### WORK TO BE COMPLETED:
Both the line below containing "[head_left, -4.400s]" and the line containing "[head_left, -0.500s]", along with every line between them, should be repeated exactly; no other line belongs in the answer.

### COLLECTED DATA:
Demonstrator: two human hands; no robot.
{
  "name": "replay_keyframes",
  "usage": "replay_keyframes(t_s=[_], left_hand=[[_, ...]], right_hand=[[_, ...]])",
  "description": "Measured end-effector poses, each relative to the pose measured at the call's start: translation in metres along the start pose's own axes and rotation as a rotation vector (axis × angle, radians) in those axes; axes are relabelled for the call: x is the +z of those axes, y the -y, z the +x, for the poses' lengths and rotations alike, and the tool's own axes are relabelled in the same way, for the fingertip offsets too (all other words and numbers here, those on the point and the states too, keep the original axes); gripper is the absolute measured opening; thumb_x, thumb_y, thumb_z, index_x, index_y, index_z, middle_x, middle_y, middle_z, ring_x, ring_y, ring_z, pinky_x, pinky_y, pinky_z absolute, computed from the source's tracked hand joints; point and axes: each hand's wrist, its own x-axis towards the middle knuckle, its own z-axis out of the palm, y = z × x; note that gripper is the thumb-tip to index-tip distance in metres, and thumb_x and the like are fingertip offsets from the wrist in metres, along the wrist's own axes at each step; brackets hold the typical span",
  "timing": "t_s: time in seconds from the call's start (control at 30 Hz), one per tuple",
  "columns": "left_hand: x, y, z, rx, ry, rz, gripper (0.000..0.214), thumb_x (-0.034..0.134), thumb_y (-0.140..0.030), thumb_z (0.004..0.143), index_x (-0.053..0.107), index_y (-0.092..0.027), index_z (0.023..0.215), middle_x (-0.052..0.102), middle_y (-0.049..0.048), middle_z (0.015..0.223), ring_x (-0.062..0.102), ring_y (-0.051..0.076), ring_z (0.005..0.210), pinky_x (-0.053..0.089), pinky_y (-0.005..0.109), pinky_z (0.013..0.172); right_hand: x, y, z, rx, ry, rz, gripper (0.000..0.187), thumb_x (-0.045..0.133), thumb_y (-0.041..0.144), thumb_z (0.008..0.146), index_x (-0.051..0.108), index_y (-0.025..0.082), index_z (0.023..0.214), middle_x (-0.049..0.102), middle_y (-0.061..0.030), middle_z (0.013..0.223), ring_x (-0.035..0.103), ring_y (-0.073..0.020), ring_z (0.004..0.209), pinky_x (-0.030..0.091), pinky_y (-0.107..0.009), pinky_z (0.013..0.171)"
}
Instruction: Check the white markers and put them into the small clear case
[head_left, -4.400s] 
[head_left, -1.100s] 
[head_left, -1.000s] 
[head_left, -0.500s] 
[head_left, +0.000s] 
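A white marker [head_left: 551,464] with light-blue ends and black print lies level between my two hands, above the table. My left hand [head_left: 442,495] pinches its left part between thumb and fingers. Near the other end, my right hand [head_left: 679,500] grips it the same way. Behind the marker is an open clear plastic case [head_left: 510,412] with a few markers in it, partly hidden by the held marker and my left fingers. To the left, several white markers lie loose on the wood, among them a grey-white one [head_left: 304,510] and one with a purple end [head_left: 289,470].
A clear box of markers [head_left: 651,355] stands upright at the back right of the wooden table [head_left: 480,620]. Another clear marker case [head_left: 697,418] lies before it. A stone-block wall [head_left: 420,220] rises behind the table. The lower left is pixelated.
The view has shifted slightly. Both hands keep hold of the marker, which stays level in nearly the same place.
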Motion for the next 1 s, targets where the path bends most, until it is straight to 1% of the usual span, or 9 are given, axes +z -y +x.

### RESPONSE AREA:
[head_left, -4.400s] 
[head_left, -1.100s] 
[head_left, -1.000s] 
[head_left, -0.500s] 

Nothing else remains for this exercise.